We’d love to hear more about your work.
With storyboarding, I can focus on more of the writing and tone of a scene, and kind of just figuring out how the characters can be funny instead of thinking all about the little things in between. Drawing expressions is one of my favorite things, so getting to decide how certain characters react to things in a scene is so much fun. Sometimes, there are only so many ways you can storyboard a character doing something. I’m sure I’ve drawn a scene in a way that has been done a hundred times in other shows, but I really like the challenge of figuring out a new and authentic way of telling a joke or staging a reveal of something. Making coworkers and kids laugh with my stuff is such a good feeling, especially doing it with funny drawings that aren’t hurtin’ anybody. They’re just goofy harmless jokes and funny scenes that catch people off guard or maybe relate to people in some small weird way. It’s the best.
I do personal comics in my free time, most of them about me and my big lovable fiancé, Drew. With my comics I love taking little tiny moments that happen in my life, and giving them a little spotlight. I know in the past couple years a lot of relationship comics sprung up on social media to try and hone in on relatability. This isn’t necessarily something I strive for with my comics, but enjoy it if it happens! Honestly, I make my comics mostly for myself to keep a little diary of sorts of nice moments or funny thoughts in my life. I also draw them almost as little love notes to Drew. I’d like to show people how I see him in my eyes.
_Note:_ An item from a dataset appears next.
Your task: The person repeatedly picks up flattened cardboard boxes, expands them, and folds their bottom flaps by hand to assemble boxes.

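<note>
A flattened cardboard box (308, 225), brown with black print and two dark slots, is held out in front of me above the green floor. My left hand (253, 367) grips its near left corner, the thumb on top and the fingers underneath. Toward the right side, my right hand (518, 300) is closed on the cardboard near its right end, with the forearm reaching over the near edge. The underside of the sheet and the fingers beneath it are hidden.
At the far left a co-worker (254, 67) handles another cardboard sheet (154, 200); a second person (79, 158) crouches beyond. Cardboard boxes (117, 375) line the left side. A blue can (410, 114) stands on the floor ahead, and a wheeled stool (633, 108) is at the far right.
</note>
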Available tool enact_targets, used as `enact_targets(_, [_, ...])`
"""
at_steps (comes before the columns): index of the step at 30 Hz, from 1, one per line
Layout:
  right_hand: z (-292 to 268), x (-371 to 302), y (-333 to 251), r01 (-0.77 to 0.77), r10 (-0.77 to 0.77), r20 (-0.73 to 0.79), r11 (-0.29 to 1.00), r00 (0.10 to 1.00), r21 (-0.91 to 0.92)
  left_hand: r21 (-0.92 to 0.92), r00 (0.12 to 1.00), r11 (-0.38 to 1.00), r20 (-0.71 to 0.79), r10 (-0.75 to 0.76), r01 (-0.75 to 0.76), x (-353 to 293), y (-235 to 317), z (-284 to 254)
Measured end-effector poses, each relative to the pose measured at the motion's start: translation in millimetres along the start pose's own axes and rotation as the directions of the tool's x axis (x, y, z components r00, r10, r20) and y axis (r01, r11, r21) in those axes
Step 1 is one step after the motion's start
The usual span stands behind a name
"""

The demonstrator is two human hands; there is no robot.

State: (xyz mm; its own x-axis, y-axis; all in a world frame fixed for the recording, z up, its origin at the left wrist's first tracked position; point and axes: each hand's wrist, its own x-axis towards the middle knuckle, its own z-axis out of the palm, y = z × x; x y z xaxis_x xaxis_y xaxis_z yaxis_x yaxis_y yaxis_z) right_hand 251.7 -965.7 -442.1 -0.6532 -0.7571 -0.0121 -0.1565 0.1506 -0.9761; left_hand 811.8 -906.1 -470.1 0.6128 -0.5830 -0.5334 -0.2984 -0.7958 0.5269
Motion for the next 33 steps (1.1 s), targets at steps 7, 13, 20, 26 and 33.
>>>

What were you like growing up?
I was a big dweebus growing up. I wanted the internet SO badly when friends in school started to get it. I had a dell laptop that was bright pink, but no ethernet or internet access so I would go on MS Paint every day and draw something like a smiley face or a cat and write, “Can I have the internet now” and post it up on the walls. I drove my parents insane. When I finally did get the internet, I went wild. I joined Habbo Hotel and someone hacked me immediately and stole all my coins and virtual furniture. After that I found DeviantArt where someone told me I didn’t have to type in caps lock all the time and it opened my eyes. That’s the first platform where I posted art! Soon that evolved in Tumblr where I really started to connect with people and my art got some eyes on it. I remember on Tumblr I followed an artist, Hannah Ayoubi, and idolized her art. Fast forward to now and we’re super close and she’s one of the funniest people I’ve gotten to know and my director on the show I’m working on! It’s crazy. Other than that, my family owns an ice cream parlor in New Jersey called, “Royale Crown”. There I learned how to make homemade ice cream with my dad! My grandparents started the business 60 years ago and my family works hard there to make good stuff. I miss being home a lot and always wish I could help out more.